Pyragy’s eyes had narrowed. “We suspected as much when we began this project, Dr. Navarre. And we proceeded with a moral resolve to mitigate this behavior, both so that the subjects could eventually become liaisons for us, and so that they could be used to civilize the kzinti.” He studied her carefully, clearly giving her enough time to realize that the pause implied the importance of what he was going to say next. “Are you proposing, Doctor, that we-including the ARM’s oversight personnel, such as the admiral and the executive-have all made a fundamental error?”
“I’m proposing, Director, that many of us were not well-prepared to face the challenges of this project squarely. And I am not referring to the methodological challenges, but the implicit ideological challenges.”
“What do you mean, ideological challenges?

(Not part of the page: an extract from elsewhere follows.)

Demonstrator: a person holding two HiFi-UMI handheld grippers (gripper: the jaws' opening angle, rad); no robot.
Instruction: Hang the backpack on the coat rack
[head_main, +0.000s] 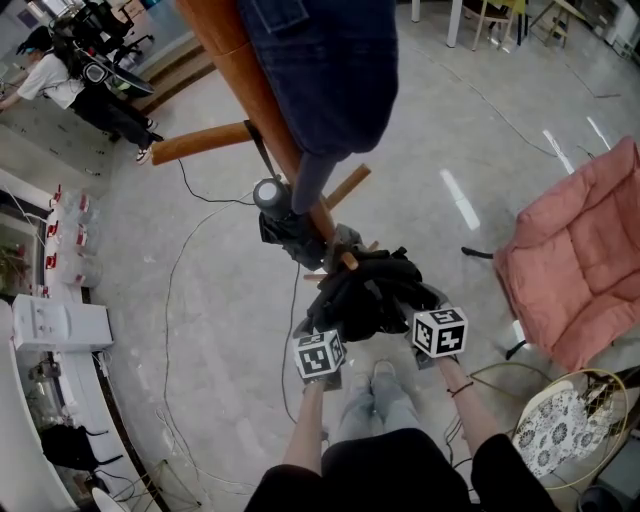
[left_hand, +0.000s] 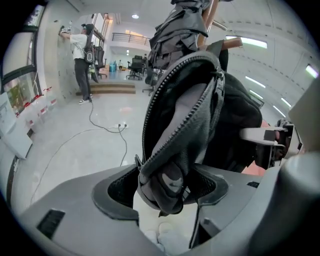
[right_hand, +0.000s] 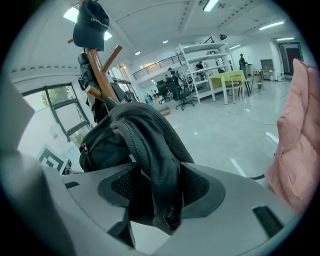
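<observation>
Release step, seemingly. Coat rack (head_main: 228, 60) up at 12 o'clock, backpack (head_main: 365, 290) apparently hooked low on it, toward 5 o'clock. Left gripper (left_hand: 167, 190) and right gripper (right_hand: 155, 192) with fingers (left_hand: 117, 192) spread apart, slack fabric between, unpinched. Next: ease both back toward 6 o'clock, clear of the zipper (left_hand: 146, 125).

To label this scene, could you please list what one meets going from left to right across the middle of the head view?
White box → left gripper → right gripper → pink chair
</observation>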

Do you mean the conflict between our system of values and the kzinti’s?”
“No, sir; I mean a conflict between the realities of our own existence and the ideologies under which we had buried them. Hindsight suggests that, during the last century and a half, during our Golden Age of Peace, there was a tendency to slip into a moral anthropomorphization of the universe.”
Pyragy’s ever-thickening brows lowered further. “I warn you, Dr. Navarre, if you cannot trouble yourself to be clear, I will be forced to censure you.”
“Okay, then, how about this: for the last one hundred and fifty years, many of our leaders were so pleased with how we supposedly purged violence from our natures that they generalized that lofty state of existence into a universal constant: it became the presumed zenith of social accomplishment for any civilization. And no one dared raise a hand in objection or doubt, for fear that they’d be reprogrammed due to their recidivistic sympathies, for aiding and abetting primitivism. From top to bottom, we all drank the Kool-Aid with blissful smiles on our wan little faces.”